The security of AI agents in Kubernetes requires a reevaluation of fundamental assumptions. Dynamic behavior disrupts established models of RBAC, network policy, and resource limits.

The problem does not manifest immediately — until the autonomous agent begins to behave like a system without fixed boundaries. The classic Kubernetes model assumes a predictable set of dependencies, a stable load profile, and limited access to external APIs. An AI agent does not have this. It determines for itself which data sources to query, which hypotheses to test, and which steps to take. This leads to blurred trust boundaries, the inability to set correct network policies, and a lack of a baseline for anomaly detection. Additionally, the risk increases: one container may simultaneously have access to logs, metrics, network monitoring, and external APIs.

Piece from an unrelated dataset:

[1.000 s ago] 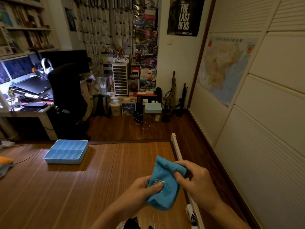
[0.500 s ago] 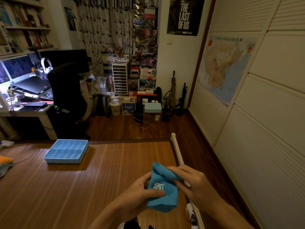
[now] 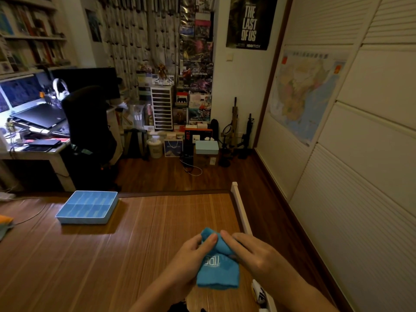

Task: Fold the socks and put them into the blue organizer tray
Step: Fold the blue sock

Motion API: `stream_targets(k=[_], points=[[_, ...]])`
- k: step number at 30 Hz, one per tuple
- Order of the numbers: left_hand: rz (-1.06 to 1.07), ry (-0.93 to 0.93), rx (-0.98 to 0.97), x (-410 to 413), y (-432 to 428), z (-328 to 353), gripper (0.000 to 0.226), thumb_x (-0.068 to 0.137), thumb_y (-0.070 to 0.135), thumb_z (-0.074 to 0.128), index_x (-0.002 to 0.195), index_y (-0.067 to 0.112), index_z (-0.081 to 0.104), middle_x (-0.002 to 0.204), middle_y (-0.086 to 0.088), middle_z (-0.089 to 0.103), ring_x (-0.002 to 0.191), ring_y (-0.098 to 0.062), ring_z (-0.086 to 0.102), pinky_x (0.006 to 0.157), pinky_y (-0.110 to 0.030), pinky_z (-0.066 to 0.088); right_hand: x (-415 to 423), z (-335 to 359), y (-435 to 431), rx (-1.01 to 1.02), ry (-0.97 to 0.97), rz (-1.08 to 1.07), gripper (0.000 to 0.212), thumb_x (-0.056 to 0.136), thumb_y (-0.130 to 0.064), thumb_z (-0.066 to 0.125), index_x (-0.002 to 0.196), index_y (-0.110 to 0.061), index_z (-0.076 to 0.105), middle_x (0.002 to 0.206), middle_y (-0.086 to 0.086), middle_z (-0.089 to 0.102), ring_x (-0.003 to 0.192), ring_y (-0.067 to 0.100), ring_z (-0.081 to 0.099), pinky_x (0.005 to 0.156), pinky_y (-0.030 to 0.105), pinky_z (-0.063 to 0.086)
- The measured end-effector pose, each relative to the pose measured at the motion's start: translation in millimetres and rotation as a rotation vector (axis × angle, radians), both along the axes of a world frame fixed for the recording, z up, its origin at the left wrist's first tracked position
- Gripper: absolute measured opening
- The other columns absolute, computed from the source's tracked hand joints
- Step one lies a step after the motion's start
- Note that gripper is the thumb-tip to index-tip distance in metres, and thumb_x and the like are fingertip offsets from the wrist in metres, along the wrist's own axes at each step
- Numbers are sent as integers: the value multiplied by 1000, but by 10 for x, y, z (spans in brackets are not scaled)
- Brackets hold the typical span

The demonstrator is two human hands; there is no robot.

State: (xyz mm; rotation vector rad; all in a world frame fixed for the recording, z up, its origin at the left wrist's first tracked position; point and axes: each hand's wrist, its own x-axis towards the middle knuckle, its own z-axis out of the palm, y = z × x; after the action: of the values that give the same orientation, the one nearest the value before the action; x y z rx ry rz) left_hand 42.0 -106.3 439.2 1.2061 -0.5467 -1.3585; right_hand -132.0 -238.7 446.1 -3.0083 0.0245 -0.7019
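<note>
A bright blue sock [image 3: 218, 270] with white lettering hangs folded between both hands above the bamboo mat [image 3: 112, 255]. My left hand [image 3: 192, 255] pinches its upper part, thumb across the front. My right hand [image 3: 252, 253] grips the top right side, fingers over the fold. The blue organizer tray [image 3: 87, 207], divided into several compartments with nothing in them, sits on the mat at the far left, well away from the hands.
A white bed rail [image 3: 240, 210] runs along the mat's right edge, with a white and black sock [image 3: 258, 293] beside it. Dark cloth [image 3: 180, 307] lies at the bottom edge. An orange item [image 3: 4, 219] is at the far left. Desk and black chair [image 3: 87, 131] stand beyond.
The sock has been folded shorter and lowered slightly; its lettering now faces me. Both hands have closed in toward its top.
</note>
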Motion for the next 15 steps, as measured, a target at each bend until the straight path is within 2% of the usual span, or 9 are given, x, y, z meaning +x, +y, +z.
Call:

The solution turned out to be pragmatic: shift the unit of isolation from the service level to the level of individual investigations. Instead of a long-running Deployment — one Kubernetes Job for each agent task. This is a compromise between startup speed and control. Yes, there is an overhead for starting (a few seconds), but it is negligible compared to execution, which can take minutes. However, there is strict isolation in terms of resources, failures, and state. Concurrently, Vault is used for managing secrets with a short lifespan to limit the blast radius in case of compromise.

Implementation hinges on orchestration and access management details. Each Job receives its own CPU and memory limits, eliminating competition between “heavy” and “light” investigations. Failure isolation operates at the Kubernetes level: the failure of one Job does not affect the others. A clean container state eliminates context leaks and artifact accumulation. Logs and metrics are tied to a specific Job, simplifying tracing and auditing.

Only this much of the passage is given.